When I'm alone and my body is sunk into the fluff and fabric scrunched in a pile atop by bed.

When I'm stuck in my head.

When I'm looking at the glowing rectangle in my hands that has everything to do but I can't bring myself to do it....but I want to.

I miss you.

When I'm staring at nothing looking for something and yet nothing specific, looking for anything yet not anything as I've seen plenty and none of it is what I'm looking for.

When I wish I was more.

When I feel my heart beating through my head and my chest rising and falling as my throat feels sickly as if it is lined with a liquid layer of trash juices and my stomach feels like a can being squeezed in a crushing sort of way.

At the end of the day.

When gravity seems to be so much stronger for no apparent reason and I can't bring myself to move at all.

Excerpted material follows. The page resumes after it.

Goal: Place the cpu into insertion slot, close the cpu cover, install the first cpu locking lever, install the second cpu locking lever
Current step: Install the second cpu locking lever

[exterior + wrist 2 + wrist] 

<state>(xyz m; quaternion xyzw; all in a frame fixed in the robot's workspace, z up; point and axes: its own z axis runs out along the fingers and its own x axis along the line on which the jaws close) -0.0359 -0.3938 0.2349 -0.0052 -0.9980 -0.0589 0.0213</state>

When I'm waiting on someone to call.

When I see that you're still living life without me, and we don't talk anymore.

When I think about the closed doors.

When I should be better....when I want to be better....when I want to be, if I ever even was someone of significance to you again.

When I think about people I called my friends.

When I see anything that reminds me that I've been gone for so long, that I did exactly what I didn't want to.

When I don't reach out to you.

When I want to come back but can't bring myself to do it.

When it hurts and I struggle to get through it.

I miss you.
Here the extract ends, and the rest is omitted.